David Zurawik

CBS performs even worse than Ravens in loss to Steelers

How bad did the Ravens look in their 19-16 loss to the Pittsburgh Steelers on Sunday?

So, bad that CBS analyst Dan "I never publicly like to call a player or coach out" Fouts called them out at the start of the second half for the unimaginable gaffe of getting a delay of game penalty after taking a timeout.


Honestly, I don't know which was worse Sunday — watching the Ravens lose the way they did to the Steelers or having to watch it on CBS, which delivered another hopelessly flawed telecast.

I am astounded by the lack of focus both in the control room and the booth.

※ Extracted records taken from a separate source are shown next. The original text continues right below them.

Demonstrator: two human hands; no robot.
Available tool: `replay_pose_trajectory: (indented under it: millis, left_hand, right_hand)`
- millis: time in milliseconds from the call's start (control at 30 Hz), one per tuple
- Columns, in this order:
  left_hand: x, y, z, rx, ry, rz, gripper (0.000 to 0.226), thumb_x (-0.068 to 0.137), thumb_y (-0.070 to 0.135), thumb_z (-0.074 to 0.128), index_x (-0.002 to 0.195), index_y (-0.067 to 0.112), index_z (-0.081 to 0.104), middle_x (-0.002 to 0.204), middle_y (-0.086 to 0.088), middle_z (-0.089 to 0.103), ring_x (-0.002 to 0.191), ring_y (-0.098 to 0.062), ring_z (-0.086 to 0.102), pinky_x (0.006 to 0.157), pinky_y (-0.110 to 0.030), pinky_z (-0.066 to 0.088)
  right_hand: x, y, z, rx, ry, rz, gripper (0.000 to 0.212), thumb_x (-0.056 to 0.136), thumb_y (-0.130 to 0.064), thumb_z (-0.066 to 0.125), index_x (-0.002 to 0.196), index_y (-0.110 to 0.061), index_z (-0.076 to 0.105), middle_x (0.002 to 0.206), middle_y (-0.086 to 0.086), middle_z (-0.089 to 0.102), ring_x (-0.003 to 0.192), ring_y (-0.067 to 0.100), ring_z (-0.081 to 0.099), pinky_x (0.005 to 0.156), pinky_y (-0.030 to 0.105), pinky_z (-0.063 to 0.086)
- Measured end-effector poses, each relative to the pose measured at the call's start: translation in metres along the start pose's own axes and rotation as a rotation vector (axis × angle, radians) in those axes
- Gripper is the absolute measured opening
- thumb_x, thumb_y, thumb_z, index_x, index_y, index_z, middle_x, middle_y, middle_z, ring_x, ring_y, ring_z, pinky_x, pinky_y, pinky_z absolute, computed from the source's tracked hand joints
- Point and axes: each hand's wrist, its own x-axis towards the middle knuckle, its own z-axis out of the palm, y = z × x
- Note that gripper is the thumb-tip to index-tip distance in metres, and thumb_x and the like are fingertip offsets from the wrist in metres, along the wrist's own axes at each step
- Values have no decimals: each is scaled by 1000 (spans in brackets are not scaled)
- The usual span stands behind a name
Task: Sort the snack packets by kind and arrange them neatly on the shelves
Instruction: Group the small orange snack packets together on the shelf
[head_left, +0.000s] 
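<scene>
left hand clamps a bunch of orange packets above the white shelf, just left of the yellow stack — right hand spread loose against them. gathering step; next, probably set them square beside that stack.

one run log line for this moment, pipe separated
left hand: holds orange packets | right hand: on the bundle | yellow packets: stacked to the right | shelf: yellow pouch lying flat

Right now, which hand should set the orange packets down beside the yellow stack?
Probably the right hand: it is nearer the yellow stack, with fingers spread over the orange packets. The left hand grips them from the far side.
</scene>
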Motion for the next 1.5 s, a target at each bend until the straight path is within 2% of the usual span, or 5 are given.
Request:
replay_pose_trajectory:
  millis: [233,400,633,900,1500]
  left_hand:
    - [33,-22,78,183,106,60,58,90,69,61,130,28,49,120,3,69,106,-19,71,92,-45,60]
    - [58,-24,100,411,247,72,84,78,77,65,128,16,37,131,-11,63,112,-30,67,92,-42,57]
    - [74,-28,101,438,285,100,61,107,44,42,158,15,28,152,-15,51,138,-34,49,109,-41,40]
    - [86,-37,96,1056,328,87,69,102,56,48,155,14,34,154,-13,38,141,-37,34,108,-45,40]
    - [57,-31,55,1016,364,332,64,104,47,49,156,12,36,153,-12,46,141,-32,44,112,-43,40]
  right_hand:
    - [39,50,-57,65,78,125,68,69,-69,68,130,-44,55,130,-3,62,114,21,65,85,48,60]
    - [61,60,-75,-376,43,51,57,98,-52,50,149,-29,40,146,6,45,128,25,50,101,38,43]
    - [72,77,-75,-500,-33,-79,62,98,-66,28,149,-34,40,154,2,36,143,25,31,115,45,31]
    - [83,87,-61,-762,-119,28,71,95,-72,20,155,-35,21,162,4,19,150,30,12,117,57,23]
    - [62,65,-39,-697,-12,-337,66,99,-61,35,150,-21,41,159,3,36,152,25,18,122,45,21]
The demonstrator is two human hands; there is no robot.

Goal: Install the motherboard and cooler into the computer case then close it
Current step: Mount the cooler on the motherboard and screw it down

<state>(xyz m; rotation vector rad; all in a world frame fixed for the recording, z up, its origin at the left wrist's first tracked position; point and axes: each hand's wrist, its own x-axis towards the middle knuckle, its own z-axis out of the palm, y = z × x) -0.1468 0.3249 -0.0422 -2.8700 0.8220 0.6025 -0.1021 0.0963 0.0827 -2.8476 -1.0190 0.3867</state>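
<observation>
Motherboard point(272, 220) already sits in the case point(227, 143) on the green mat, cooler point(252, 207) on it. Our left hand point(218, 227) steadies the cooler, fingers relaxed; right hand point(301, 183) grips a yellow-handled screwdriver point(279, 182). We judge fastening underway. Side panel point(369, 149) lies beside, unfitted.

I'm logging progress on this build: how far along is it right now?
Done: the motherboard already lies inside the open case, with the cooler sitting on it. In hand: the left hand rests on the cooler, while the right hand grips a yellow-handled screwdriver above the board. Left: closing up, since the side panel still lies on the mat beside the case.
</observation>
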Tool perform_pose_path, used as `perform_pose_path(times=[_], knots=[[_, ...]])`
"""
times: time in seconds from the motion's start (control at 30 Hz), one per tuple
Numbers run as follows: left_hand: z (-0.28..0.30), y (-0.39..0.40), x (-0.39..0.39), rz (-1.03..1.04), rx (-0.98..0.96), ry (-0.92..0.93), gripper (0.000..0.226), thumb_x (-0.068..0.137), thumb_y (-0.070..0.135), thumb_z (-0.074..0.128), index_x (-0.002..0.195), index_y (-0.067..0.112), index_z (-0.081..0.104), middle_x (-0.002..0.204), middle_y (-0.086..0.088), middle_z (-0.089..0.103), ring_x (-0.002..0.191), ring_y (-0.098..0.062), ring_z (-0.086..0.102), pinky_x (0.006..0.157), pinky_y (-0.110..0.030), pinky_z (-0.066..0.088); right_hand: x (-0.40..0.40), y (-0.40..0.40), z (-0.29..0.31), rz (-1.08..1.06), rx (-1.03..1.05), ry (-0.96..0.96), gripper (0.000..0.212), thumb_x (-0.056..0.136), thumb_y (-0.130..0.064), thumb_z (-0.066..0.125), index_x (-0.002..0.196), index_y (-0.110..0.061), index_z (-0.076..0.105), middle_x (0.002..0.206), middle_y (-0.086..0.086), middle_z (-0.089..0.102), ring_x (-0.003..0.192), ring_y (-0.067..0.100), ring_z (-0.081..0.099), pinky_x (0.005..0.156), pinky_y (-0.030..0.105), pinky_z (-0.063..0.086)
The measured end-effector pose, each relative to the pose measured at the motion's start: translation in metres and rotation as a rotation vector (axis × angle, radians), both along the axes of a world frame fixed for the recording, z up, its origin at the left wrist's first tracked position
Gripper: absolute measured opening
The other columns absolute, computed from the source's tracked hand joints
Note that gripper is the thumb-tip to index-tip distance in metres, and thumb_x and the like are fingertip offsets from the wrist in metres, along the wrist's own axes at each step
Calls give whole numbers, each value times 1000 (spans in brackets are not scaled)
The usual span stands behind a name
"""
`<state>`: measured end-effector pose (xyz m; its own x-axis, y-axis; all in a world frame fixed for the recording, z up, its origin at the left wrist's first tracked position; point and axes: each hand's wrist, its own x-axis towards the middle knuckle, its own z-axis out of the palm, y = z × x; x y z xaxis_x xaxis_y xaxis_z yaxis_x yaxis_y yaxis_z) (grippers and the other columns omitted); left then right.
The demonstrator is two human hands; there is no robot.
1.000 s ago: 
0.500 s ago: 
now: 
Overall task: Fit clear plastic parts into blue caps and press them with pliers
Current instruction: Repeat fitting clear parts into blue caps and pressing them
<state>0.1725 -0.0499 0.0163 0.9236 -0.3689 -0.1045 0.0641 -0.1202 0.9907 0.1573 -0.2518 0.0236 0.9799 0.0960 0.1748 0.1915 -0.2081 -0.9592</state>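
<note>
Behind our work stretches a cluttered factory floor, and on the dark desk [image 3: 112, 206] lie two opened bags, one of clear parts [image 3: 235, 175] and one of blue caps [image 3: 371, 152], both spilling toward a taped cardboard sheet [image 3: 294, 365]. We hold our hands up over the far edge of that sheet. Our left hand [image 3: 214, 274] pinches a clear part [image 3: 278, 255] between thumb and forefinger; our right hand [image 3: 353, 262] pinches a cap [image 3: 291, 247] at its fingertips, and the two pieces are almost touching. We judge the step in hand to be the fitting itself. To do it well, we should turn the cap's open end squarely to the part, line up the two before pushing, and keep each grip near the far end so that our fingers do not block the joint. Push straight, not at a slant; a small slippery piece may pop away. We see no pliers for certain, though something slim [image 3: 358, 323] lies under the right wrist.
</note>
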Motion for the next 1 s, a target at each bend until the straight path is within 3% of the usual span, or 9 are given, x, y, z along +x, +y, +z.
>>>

Viewers missed the start of the second play of the Ravens' first offensive series because the replay of the opening play lasted too long. It came with 12:18 left in the first quarter, and the reason that part of the live play was missed was the extra length of time given on the replay to let Fouts draw useless circles on his telestrator.

Hint to CBS: Seeing the live, real-time action is more meaningful to fans than most replays. It is not like you don't have enough timeouts to show replays. Clip one of your two million promos for CBS Monday night comedies.

And here's a typical bit of the lack of focused analysis from Fouts. It came with 3:38 left in the first quarter, following the replay of a short completion from Joe Flacco to Tandon Doss: "Watch Joe Cool with all this pressure coming at him, a five-man rush, he finds Doss inside on that coverage there …"

The job of the analyst is to tell viewers what kind of coverage was "there." You might think Fouts could do better than "that coverage there" since he was a quarterback and that's his area of expertise. But that would require turning his brain on.

And here's CBS play-by-play announcer Ian Eagle on a key third-and-1 with a minute left in the first quarter when Ravens running back Bernard Pierce was stopped for a loss.

"Can Pierce get the first down?" he asked as the play started. "He cannot. Spilled down behind the line of scrimmage. William Gay forcing the issue. It's a loss of one."

Gay was a key part of the play, but as anyone watching the screen could see, it was Steelers nose tackle Steve McLendon who made the tackle pushing Ravens center Gino Gradkowski aside like a fly, penetrating along the line and into the backfield to wrap up Pierce.

But the "analysis" and replay only made it worse with Fouts again uselessly using the telestrator to try and draw a circle around Steelers defensive lineman Ziggy Hood.


"The Steelers are going to straighten this one out," Fouts said. "Here's Ziggy Hood right in here. Watch him get inside there of Gino Gradkowski and along with McLendon."

Along with McLendon what, Dan?

Fouts stopped in mid-sentence, because by the end of the replay, he apparently realized it was McLendon, not Hood, whom Gradkowski was "blocking, " and that McLendon is the guy who made the tackle. As the camera zeroed in on McLendon jumping up and waving his fist, Fouts lamely added "along with McLendon."

For the record, it was Marshall Yanda who was blocking Hood.

It makes you wonder if the folks in the CBS booth even watch the play in real time.

And wouldn't it be nice if Fouts did some real analysis and told us why, seven games into the season, our starting center is still missing blocks so badly on third-and-1 situations.


Really, I would love to hear a real analyst like NBC's Cris Collinsworth tell me why Gradkowski still stinks so badly after a year of allegedly being groomed and almost half a season as a starter. But Fouts went nowhere near anything as complicated or potentially upsetting to the Ravens as that on Sunday.

In fairness to Eagle and the other play-by-play folks on CBS, I do have to say that I noticed something this week about the overload of promotional messages that CBS now has them doing within the game itself.

As little images of the stars of Monday night comedies pop up on the bottom of the screen, they have to read copy advertising for the shows. Then, they have to shill for other network enterprises, with, "Hey, fantasy football fans, don't forget to catch …" blah blah blah.

No wonder none of the announcers can give viewers a sense of the shifts of momentum in the game on the field. They are too busy hitting all the promos they are pounding into the actual telecast — in addition to the promos and advertisements during actual commercial breaks — to be engaged with what's happening on the field.

I know this isn't new. But it does seem as if this happening more than ever within the game — with the play-by-play announcer being used more and more as a carnival barker.

The lack of focus — heck, let's call it what it is, ineptitude — even extends into halftime at CBS.


After showing a field goal that gave the New York Jets a 30-27 overtime win over the New England Patriots, Boomer Esiason told viewers that the Jets won, 27-24.

"[Jets kicker] Nick Folk's going … to kick the game-winning 42-yard field goal, and the Jets go on to win, 27-24," is the exact quote.

I know the Ravens need this coming bye week to try and regroup.

But, I swear, I need a bye week from the ineptitude of CBS even more.